The tall, sensitive Jones might never have risen to stardom but for Selznick, who was the first to see something special in the beautiful “big-eyed girl” named Phylis Isley who showed up in his New York office to test -- although not very well -- for the part of Claudia in the 1943 film of the same name. (Dorothy McGuire won the role.) After seeing her second test, he decided she was “the best sure-fire female star to come along since Leigh and Bergman” --referring to Vivien Leigh and Ingrid Bergman, both then under contract to the producer.
He found the young actress a new name and began grooming her for stardom, finding Jones her first big role in “Bernadette” and, afterward, producing or choosing most of her films. He endlessly pestered Hollywood with his memos about her makeup, her camera angles, her costumes.
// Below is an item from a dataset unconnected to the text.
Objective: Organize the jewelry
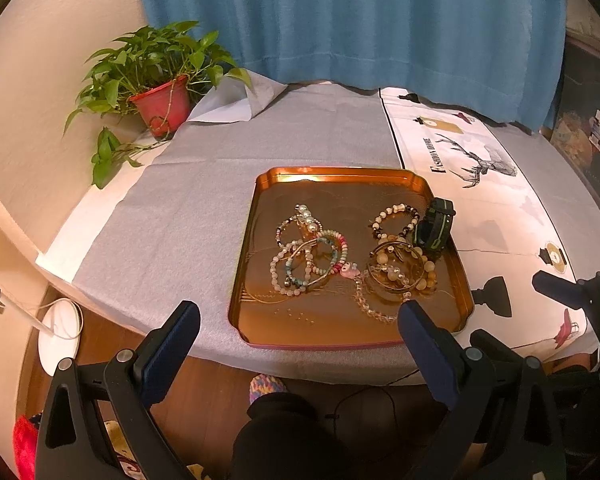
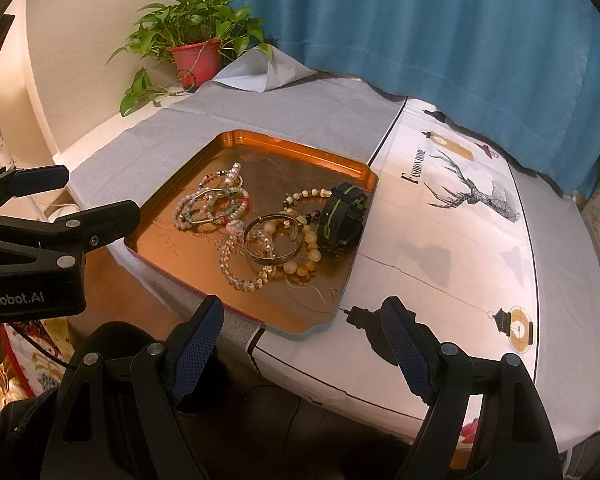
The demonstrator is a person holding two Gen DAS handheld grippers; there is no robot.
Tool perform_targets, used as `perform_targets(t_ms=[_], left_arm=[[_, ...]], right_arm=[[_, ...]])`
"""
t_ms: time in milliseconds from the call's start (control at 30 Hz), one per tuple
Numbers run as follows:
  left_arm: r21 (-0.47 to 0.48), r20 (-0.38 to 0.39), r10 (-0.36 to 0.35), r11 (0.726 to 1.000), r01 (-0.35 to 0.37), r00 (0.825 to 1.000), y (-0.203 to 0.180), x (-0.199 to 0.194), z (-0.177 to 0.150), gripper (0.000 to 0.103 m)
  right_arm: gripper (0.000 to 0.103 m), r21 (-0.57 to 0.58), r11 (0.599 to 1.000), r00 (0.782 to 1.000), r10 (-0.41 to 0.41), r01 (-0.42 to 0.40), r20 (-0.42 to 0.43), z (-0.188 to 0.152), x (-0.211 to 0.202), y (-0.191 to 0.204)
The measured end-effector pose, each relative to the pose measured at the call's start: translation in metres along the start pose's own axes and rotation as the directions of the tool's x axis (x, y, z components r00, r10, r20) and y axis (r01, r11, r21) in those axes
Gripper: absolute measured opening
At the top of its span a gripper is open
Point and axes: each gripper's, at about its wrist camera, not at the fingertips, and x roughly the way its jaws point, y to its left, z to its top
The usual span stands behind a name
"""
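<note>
The left gripper (image 1: 298, 320) hangs with its fingers (image 1: 424, 344) spread wide and nothing between them, just short of the near rim of the copper tray (image 1: 244, 240); the right gripper (image 2: 302, 338) is equally wide and empty, poised over the tray's near right corner

The risk, as I judge it, lies in the tangle: the beaded bracelets (image 1: 308, 256) on the left overlap one another, and the gold bangle (image 1: 396, 268) lies across amber and clear beads, so lifting one piece could drag its neighbours or fling them off the tray. A pinch on round beads may also slip

The black watch (image 1: 436, 226) stands curled on its edge against the right rim, its long axis running from near to far along that rim; the bracelets lie flat as loops with no clear heading
</note>
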Motion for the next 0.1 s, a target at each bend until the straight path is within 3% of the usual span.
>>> perform_targets(t_ms=[100], left_arm=[[-0.012, 0.000, 0.005, 1.000, -0.005, 1.000, 0.0025, -0.0004, -0.0012, 0.099]], right_arm=[[0.081, 0.003, 1.000, 1.000, -0.001, 0.001, 0.001, 0.0007, -0.0011, 0.0005]])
She was his protege, his obsession, his crusade, eventually his lover and, finally, his wife.
His adoration of her, said film critic David Thomson, shaped the rest of his life and fueled “one of the great gossip-column melodramas of the time.”
“She was an ardent young actress before she met Selznick,” Thomson wrote in “The New Biographical Dictionary of Film.” “But it is hard now to be sure whether we would know her if his great wind had not picked her up like a leaf.”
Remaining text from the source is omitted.